In the following material, identify every line holding the string "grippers" and return it.

INFORMATION PROVIDED START

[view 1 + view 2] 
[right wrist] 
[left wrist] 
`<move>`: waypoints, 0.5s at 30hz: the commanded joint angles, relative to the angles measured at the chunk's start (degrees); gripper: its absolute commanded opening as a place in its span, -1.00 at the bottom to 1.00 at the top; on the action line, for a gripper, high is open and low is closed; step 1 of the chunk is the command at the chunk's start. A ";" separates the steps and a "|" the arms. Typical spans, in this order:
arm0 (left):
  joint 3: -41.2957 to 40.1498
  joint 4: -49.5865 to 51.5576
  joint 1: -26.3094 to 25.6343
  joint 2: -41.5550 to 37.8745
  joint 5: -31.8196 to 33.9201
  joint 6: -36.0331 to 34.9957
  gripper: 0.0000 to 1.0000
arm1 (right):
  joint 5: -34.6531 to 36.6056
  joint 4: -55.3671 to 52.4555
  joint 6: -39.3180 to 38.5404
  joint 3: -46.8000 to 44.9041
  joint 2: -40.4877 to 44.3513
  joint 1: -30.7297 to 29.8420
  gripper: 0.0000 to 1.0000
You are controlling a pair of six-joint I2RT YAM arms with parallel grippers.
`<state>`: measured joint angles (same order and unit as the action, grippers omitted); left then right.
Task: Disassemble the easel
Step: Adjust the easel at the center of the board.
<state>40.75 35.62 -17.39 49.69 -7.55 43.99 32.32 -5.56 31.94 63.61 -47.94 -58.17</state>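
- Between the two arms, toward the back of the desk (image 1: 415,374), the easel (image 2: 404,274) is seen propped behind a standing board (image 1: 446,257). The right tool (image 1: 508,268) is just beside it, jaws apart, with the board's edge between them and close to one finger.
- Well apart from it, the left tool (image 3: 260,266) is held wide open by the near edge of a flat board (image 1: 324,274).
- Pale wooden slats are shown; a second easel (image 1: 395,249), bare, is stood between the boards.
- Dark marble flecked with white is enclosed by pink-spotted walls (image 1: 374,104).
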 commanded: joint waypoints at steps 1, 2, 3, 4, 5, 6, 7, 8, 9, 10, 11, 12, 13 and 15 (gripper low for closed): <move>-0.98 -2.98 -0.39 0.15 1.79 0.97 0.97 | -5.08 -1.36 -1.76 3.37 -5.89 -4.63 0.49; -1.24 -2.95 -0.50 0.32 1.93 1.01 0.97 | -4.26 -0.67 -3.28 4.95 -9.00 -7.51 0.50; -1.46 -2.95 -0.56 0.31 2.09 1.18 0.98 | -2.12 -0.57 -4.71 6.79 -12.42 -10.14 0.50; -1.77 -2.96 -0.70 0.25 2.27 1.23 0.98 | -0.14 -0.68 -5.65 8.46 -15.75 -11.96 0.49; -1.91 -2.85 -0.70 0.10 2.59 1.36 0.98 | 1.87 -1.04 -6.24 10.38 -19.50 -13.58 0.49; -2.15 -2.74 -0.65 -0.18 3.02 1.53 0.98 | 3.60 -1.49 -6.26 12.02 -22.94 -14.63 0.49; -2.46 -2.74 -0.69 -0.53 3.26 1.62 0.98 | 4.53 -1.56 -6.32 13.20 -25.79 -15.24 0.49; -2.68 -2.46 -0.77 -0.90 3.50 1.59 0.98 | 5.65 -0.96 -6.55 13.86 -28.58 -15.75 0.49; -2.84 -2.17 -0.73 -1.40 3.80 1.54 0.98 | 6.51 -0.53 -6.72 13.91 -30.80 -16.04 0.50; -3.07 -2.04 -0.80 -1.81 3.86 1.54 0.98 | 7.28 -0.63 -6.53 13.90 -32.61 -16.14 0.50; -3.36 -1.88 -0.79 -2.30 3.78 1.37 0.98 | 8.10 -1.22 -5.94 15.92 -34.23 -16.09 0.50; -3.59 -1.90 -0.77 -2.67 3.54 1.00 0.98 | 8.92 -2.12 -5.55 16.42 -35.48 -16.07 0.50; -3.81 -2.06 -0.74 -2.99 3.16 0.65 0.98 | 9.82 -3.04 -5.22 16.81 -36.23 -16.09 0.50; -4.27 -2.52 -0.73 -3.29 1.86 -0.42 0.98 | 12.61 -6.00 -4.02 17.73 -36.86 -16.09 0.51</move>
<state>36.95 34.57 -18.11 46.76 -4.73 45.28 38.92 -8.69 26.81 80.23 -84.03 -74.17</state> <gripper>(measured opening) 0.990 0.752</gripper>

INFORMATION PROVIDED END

OUTPUT OF THE EXERCISE |
You are controlling a pair of six-joint I2RT YAM arms with parallel grippers.
`<state>`: measured joint angles (same order and unit as the action, grippers omitted); left then right.

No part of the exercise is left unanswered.